Мы должны любить умеренность ради нее самой, и потому что Бог заповедал ее и целомудрие; но то, к чему мы сведены катарами, и за что я обязан камню, — это ни целомудрие, ни умеренность; человек не может хвастаться, что презирает и сопротивляется удовольствию, если он не может видеть его, если он не знает, что это такое, и не может различить его грации, его силу и самые манящие красоты; я знаю и то, и другое, и поэтому могу лучше сказать это. Но, мне кажется, наши души в старости подвержены более неприятным болезням и несовершенствам, чем в юности; я говорил то же самое, когда был молод и когда меня упрекали в отсутствии бороды; и я говорю это сейчас, когда мои седые волосы дают мне некоторый авторитет. Мы называем трудность наших нравов и неприязнь к настоящим вещам мудростью; но, по правде говоря, мы не столько оставляем пороки, сколько меняем их, и, по моему мнению, к худшему.
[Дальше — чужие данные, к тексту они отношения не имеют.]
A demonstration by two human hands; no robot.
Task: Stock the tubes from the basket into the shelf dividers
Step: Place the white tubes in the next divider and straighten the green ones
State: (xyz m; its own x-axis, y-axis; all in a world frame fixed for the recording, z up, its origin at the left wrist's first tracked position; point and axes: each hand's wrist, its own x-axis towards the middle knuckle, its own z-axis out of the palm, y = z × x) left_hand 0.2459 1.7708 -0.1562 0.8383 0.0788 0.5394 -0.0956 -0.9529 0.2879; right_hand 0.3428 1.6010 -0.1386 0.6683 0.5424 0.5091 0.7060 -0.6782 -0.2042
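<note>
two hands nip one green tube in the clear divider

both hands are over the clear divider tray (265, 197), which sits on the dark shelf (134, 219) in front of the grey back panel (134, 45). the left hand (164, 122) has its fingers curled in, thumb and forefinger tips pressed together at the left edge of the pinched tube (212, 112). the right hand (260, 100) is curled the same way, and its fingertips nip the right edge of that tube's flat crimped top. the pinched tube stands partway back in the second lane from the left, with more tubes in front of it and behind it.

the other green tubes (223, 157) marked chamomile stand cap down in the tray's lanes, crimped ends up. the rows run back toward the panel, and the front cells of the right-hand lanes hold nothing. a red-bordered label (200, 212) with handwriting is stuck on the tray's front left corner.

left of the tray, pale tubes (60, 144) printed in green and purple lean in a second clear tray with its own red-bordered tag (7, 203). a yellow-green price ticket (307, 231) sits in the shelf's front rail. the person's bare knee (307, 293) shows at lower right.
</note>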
Помимо глупой и слабой гордости, неуместной болтовни, строптивых и необщительных нравов, суеверия и смешного желания богатства, когда мы потеряли возможность пользоваться им, я нахожу там больше зависти, несправедливости и злобы. Возраст оставляет больше морщин в уме, чем на лице; и души никогда, или очень редко, встречаются, которые, старея, не пахнут кисло и затхло. Человек движется весь вместе, как к своему совершенству, так и к распаду. Наблюдая за мудростью Сократа и многими обстоятельствами его осуждения, я осмелился бы поверить, что он в некотором роде сам намеренно, по сговору, способствовал этому, видя, что в возрасте семидесяти лет он мог бояться позволить возвышенным движениям своего ума быть стесненными и его привычному блеску быть омраченным. Какие странные метаморфозы я вижу, как возраст каждый день совершает у многих моих знакомых! Это сильная болезнь, и она естественно и незаметно проникает в нас; огромное количество изучения и великая предосторожность требуются, чтобы избежать несовершенств, которыми она нагружает нас, или, по крайней мере, ослабить их прогресс. Я нахожу, что, несмотря на все мои укрепления, она шаг за шагом подбирается ко мне: я оказываю лучшее сопротивление, какое могу, но я не знаю, к чему в конце концов она меня приведет. Но будь что будет, я доволен, что мир может знать, когда я упаду, с чего я упал.